# [TASK OBJECTIVE]
Pictures stay out of the copy. Retype exactly the lines below from the one with "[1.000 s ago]" through the one with "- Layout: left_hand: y".

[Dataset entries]
Content starts
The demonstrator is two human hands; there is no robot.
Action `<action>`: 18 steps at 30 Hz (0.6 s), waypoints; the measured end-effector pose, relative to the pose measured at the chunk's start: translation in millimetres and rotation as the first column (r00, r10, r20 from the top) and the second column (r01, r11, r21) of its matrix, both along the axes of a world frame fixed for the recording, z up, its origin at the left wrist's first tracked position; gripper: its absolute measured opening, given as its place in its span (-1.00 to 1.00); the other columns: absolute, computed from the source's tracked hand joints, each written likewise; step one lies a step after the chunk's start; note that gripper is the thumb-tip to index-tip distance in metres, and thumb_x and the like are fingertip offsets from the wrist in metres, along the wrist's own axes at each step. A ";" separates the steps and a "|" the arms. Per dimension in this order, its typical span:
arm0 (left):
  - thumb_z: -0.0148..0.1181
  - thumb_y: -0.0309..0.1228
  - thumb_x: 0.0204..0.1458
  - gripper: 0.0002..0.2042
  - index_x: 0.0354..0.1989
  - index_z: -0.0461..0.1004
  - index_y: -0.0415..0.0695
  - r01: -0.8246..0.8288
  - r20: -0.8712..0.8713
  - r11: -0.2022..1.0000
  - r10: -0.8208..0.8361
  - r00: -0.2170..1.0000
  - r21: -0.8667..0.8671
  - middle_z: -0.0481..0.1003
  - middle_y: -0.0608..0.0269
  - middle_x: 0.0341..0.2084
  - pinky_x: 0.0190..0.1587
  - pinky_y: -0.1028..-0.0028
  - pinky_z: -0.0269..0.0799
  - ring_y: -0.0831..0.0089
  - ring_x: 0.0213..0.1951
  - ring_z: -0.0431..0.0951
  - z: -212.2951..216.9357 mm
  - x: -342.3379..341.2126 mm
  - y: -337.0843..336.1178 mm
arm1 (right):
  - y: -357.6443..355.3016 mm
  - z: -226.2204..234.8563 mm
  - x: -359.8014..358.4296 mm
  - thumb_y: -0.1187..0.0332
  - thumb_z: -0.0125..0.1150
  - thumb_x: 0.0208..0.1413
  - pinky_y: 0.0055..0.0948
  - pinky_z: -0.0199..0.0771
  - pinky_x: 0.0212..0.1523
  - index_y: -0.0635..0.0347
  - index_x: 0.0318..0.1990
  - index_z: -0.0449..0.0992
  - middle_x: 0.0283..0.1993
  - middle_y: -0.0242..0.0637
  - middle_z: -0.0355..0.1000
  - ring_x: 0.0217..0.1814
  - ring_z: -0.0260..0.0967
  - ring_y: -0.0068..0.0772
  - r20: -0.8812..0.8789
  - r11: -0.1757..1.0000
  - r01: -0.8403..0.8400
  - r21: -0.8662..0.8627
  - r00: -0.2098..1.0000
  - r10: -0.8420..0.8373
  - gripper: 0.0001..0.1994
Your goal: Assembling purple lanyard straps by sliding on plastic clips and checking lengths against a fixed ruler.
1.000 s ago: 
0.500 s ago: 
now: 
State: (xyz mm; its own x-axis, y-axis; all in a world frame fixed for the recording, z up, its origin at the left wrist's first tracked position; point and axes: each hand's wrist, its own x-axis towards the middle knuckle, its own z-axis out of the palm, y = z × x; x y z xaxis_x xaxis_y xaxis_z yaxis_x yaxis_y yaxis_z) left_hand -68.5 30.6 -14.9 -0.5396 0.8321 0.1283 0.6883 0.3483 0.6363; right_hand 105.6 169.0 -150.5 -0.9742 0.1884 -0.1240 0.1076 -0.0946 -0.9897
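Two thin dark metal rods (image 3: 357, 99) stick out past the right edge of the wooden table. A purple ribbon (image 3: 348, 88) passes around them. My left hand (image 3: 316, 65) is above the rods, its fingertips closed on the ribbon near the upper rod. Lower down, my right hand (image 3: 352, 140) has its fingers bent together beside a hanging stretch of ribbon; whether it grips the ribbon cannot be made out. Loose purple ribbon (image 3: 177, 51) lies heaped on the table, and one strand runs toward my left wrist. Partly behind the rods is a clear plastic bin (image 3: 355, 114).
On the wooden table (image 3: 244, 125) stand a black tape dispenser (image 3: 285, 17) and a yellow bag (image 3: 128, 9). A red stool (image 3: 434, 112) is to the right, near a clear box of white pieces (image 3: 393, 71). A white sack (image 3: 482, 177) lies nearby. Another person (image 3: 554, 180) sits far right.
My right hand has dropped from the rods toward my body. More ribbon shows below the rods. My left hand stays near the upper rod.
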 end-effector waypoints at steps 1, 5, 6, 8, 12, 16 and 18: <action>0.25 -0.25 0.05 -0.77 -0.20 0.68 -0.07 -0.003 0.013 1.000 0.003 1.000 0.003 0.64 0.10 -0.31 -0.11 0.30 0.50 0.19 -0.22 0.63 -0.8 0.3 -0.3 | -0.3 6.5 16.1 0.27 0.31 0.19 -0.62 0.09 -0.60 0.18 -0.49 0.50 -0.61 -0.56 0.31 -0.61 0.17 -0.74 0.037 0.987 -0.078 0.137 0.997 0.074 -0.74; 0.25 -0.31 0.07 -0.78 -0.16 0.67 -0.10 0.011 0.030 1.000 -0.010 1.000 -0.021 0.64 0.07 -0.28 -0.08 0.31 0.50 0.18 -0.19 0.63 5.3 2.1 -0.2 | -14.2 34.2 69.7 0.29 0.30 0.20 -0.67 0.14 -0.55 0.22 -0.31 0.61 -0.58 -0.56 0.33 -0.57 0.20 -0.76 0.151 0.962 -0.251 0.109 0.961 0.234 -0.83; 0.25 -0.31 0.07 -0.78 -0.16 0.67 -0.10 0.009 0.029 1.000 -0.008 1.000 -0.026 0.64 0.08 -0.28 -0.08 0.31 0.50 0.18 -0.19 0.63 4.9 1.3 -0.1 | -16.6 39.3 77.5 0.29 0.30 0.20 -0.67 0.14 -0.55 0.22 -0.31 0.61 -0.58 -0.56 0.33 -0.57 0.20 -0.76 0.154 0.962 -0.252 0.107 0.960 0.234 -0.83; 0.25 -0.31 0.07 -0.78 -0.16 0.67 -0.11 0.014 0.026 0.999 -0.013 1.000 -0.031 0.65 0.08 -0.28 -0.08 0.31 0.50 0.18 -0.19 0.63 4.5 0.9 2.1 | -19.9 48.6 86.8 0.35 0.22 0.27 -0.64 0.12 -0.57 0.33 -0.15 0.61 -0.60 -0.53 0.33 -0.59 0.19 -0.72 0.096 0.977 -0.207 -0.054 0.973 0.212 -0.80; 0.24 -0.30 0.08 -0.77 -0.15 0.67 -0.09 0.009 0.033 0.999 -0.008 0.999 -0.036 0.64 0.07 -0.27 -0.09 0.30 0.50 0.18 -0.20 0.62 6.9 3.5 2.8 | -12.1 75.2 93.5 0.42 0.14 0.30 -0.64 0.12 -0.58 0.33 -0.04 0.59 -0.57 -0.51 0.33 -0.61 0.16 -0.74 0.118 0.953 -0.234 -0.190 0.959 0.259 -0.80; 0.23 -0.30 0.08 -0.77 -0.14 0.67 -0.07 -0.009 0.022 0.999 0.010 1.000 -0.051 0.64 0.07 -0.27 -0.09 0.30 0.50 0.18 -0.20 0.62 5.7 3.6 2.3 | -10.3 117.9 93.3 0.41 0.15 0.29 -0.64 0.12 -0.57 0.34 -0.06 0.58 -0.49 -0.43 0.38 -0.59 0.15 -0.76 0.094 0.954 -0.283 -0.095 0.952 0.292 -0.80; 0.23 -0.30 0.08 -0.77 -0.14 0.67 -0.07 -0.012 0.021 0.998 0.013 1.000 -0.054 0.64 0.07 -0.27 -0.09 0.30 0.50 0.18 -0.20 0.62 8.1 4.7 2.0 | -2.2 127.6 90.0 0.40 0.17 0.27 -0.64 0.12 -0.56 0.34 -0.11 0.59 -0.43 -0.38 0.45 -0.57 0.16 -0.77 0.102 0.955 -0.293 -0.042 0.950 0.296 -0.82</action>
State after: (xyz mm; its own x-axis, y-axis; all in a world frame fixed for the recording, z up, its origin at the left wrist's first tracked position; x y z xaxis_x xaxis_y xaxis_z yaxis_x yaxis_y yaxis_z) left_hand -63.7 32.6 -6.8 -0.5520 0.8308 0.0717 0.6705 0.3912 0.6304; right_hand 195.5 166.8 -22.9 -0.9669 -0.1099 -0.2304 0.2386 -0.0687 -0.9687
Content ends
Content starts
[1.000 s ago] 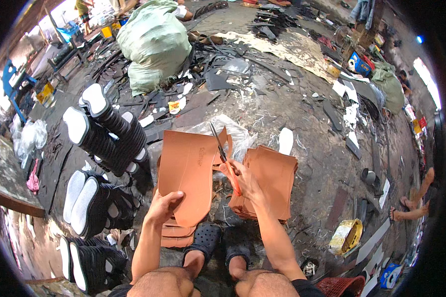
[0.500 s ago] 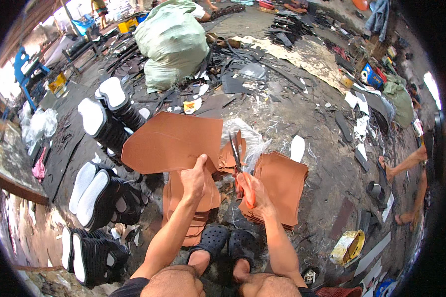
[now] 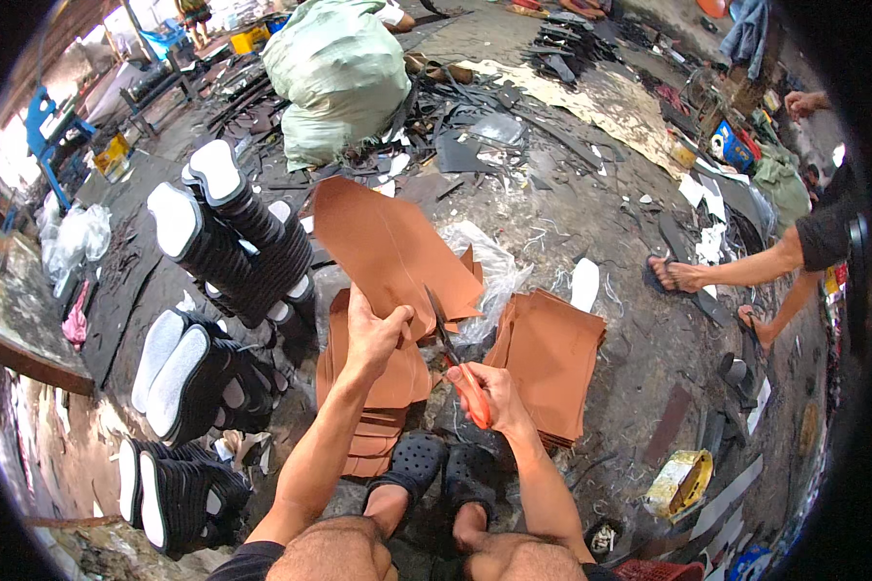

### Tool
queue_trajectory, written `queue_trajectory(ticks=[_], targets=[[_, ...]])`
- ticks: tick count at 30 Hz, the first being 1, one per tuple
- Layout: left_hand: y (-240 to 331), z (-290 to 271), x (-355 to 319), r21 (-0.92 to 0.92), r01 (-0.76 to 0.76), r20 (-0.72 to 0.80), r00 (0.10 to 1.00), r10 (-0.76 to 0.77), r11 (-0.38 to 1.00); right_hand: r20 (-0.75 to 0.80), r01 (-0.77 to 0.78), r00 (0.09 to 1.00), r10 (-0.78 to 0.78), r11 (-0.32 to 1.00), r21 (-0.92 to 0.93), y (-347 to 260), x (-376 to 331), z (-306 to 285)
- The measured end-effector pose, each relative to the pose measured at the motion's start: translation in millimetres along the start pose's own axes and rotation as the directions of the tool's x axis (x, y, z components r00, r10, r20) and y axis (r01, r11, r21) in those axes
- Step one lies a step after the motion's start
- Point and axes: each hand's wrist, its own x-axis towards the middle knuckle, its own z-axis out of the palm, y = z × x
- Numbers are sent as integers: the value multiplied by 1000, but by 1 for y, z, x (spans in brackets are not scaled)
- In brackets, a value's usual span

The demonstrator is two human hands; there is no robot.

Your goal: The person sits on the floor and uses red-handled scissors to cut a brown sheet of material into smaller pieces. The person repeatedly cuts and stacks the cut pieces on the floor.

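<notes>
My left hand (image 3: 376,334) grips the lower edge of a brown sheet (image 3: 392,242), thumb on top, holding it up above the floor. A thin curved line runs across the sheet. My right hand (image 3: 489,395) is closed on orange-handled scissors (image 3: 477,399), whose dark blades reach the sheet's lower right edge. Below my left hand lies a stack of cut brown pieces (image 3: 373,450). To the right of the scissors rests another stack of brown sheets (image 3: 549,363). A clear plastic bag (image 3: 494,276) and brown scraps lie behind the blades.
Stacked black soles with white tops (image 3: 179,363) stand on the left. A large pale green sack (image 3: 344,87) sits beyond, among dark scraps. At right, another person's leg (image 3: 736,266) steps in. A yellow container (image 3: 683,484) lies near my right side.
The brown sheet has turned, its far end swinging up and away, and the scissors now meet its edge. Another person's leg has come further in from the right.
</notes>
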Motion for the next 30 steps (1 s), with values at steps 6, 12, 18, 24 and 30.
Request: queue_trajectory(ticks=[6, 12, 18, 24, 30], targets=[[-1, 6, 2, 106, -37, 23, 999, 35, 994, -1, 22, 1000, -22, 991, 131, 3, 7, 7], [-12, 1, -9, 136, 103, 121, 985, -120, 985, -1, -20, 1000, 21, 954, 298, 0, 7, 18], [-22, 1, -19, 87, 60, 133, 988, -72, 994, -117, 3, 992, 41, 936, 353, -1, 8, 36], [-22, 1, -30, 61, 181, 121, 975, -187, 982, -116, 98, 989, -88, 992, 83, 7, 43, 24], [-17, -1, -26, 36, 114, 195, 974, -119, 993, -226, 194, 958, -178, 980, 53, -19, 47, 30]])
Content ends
# [COMPLETED TASK]
[1.000 s ago] 
[0.500 s ago] 
[now] 

### Tool
queue_trajectory, written `queue_trajectory(ticks=[_], targets=[[_, ...]])`
- ticks: tick count at 30 Hz, the first being 1, one per tuple
- Layout: left_hand: y (-240 to 331), z (-290 to 271), x (-355 to 319), r21 (-0.92 to 0.92), r01 (-0.76 to 0.76), r20 (-0.72 to 0.80), r00 (0.10 to 1.00), r10 (-0.76 to 0.77), r11 (-0.38 to 1.00); right_hand: r20 (-0.75 to 0.80), r01 (-0.77 to 0.78), r00 (0.09 to 1.00), r10 (-0.78 to 0.78), r11 (-0.32 to 1.00), r21 (-0.92 to 0.93), y (-347 to 260), x (-376 to 331), z (-306 to 285)

This finishes the response to the exercise.